» **YOUR ASSIGNMENT**
Output every line of the listing as it stands.

--- START ---

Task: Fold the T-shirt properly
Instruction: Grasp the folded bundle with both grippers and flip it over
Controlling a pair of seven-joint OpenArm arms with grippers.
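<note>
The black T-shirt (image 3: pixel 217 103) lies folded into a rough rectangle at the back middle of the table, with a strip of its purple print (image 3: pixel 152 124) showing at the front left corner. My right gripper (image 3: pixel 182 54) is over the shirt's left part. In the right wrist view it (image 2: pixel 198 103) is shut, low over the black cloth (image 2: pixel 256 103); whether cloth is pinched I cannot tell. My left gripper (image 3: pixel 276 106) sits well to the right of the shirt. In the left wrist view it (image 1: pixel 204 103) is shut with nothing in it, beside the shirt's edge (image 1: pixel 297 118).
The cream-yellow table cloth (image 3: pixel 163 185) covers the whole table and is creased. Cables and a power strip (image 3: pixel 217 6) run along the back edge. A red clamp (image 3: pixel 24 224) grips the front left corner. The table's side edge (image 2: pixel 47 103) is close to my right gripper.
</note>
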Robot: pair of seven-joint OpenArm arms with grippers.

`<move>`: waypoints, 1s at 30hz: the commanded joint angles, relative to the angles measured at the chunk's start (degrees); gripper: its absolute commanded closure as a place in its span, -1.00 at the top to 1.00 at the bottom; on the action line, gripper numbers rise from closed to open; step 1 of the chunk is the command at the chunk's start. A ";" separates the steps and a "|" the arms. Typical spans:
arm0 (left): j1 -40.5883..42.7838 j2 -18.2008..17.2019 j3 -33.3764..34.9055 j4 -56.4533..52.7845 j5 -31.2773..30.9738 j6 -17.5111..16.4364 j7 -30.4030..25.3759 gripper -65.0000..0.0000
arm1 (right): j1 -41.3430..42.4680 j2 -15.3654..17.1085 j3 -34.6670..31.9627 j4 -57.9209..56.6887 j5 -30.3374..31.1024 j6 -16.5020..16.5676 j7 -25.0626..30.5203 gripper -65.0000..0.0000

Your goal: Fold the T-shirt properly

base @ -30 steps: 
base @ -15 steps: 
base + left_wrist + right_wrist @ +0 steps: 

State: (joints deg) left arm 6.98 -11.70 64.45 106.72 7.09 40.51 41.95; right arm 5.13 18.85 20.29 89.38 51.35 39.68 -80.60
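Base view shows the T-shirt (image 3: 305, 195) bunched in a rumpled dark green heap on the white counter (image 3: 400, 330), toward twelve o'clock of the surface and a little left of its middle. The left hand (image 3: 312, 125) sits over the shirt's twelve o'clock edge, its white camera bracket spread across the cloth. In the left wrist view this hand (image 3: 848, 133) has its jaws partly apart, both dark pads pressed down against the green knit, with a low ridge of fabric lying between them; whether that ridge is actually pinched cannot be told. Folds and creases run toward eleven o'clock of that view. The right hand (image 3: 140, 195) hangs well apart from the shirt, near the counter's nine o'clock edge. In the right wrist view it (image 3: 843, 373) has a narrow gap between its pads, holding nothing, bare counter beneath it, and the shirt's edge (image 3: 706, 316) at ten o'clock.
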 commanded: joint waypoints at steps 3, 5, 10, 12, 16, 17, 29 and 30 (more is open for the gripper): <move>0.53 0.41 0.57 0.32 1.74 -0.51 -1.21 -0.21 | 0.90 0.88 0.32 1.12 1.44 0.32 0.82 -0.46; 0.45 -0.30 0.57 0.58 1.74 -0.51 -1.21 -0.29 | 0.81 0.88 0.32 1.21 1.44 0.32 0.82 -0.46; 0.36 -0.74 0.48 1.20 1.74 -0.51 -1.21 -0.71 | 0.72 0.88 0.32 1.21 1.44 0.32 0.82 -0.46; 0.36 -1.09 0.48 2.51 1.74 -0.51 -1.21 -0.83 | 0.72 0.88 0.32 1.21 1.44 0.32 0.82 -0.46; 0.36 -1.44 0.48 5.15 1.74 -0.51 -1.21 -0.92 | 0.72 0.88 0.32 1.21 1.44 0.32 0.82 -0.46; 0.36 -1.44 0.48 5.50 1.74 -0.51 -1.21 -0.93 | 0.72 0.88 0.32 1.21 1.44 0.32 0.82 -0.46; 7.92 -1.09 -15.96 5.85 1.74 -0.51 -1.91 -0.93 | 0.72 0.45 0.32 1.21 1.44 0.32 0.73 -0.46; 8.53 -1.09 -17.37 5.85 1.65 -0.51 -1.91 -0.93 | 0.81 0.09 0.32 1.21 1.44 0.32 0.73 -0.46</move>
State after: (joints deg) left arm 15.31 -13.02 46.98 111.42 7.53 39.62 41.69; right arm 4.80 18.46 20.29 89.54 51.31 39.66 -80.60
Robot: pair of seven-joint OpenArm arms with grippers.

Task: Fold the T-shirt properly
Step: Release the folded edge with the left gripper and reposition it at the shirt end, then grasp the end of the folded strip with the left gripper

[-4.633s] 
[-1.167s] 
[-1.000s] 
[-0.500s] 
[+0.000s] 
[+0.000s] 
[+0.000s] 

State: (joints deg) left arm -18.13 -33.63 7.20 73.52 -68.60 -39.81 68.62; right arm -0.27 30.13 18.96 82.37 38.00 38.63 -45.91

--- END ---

» **RESPONSE FOR THIS EXERCISE**
Task: Fold the T-shirt properly
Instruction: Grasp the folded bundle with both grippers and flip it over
Controlling a pair of seven-joint OpenArm arms with grippers.
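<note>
The black T-shirt (image 3: pixel 217 103) lies folded into a rough rectangle at the back middle of the table, with a strip of its purple print (image 3: pixel 152 124) showing at the front left corner. My right gripper (image 3: pixel 182 54) is over the shirt's left part. In the right wrist view it (image 2: pixel 198 103) is shut, low over the black cloth (image 2: pixel 256 103); whether cloth is pinched I cannot tell. My left gripper (image 3: pixel 276 106) sits well to the right of the shirt. In the left wrist view it (image 1: pixel 204 103) is shut with nothing in it, beside the shirt's edge (image 1: pixel 297 118).
The cream-yellow table cloth (image 3: pixel 163 185) covers the whole table and is creased. Cables and a power strip (image 3: pixel 217 6) run along the back edge. A red clamp (image 3: pixel 24 224) grips the front left corner. The table's side edge (image 2: pixel 47 103) is close to my right gripper.
</note>
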Robot: pair of seven-joint OpenArm arms with grippers.

`<move>`: waypoints, 1s at 30hz: the commanded joint angles, relative to the angles measured at the chunk's start (degrees); gripper: its absolute commanded closure as a place in its span, -1.00 at the top to 1.00 at the bottom; on the action line, gripper numbers rise from closed to open; step 1 of the chunk is the command at the chunk's start. A ";" separates the steps and a "|" the arms. Typical spans:
arm0 (left): j1 -40.5883..42.7838 j2 -18.2008..17.2019 j3 -33.3764..34.9055 j4 -56.4533..52.7845 j5 -31.2773..30.9738 j6 -17.5111..16.4364 j7 -30.4030..25.3759 gripper -65.0000..0.0000
arm1 (right): j1 -41.3430..42.4680 j2 -15.3654..17.1085 j3 -34.6670..31.9627 j4 -57.9209..56.6887 j5 -30.3374..31.1024 j6 -16.5020..16.5676 j7 -25.0626..30.5203 gripper -65.0000..0.0000

Your goal: Fold the T-shirt properly

base @ -30 steps: 
base @ -15 steps: 
base + left_wrist + right_wrist @ +0 steps: 

State: (joints deg) left arm 6.98 -11.70 64.45 106.72 7.09 40.51 41.95; right arm 5.13 18.85 20.29 89.38 51.35 39.68 -80.60
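Base view shows the T-shirt (image 3: 305, 195) bunched in a rumpled dark green heap on the white counter (image 3: 400, 330), toward twelve o'clock of the surface and a little left of its middle. The left hand (image 3: 312, 125) sits over the shirt's twelve o'clock edge, its white camera bracket spread across the cloth. In the left wrist view this hand (image 3: 848, 133) has its jaws partly apart, both dark pads pressed down against the green knit, with a low ridge of fabric lying between them; whether that ridge is actually pinched cannot be told. Folds and creases run toward eleven o'clock of that view. The right hand (image 3: 140, 195) hangs well apart from the shirt, near the counter's nine o'clock edge. In the right wrist view it (image 3: 843, 373) has a narrow gap between its pads, holding nothing, bare counter beneath it, and the shirt's edge (image 3: 706, 316) at ten o'clock.
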 commanded: joint waypoints at steps 3, 5, 10, 12, 16, 17, 29 and 30 (more is open for the gripper): <move>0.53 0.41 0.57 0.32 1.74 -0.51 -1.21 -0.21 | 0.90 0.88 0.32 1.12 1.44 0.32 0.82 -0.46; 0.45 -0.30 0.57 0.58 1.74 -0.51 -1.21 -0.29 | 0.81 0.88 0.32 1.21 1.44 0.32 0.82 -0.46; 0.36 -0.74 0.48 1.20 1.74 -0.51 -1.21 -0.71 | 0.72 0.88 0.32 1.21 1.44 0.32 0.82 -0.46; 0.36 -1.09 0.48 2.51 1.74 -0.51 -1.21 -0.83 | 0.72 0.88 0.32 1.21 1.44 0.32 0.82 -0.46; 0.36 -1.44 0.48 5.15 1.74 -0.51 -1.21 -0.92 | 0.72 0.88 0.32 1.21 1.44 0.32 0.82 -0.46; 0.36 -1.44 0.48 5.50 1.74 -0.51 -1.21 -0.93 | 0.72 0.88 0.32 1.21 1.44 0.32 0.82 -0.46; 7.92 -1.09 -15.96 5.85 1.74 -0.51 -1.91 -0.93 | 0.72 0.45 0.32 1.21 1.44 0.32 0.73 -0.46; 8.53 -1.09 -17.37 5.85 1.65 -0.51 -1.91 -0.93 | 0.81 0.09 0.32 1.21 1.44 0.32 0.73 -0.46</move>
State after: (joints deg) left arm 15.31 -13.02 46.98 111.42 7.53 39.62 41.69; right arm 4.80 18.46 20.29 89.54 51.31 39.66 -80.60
Robot: pair of seven-joint OpenArm arms with grippers.

Task: Fold the T-shirt properly
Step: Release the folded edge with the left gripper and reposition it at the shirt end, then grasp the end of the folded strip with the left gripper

[-4.633s] 
[-1.167s] 
[-1.000s] 
[-0.500s] 
[+0.000s] 
[+0.000s] 
[+0.000s] 

State: (joints deg) left arm -18.13 -33.63 7.20 73.52 -68.60 -39.81 68.62; right arm -0.27 30.13 18.96 82.37 38.00 38.63 -45.91

This finishes the output.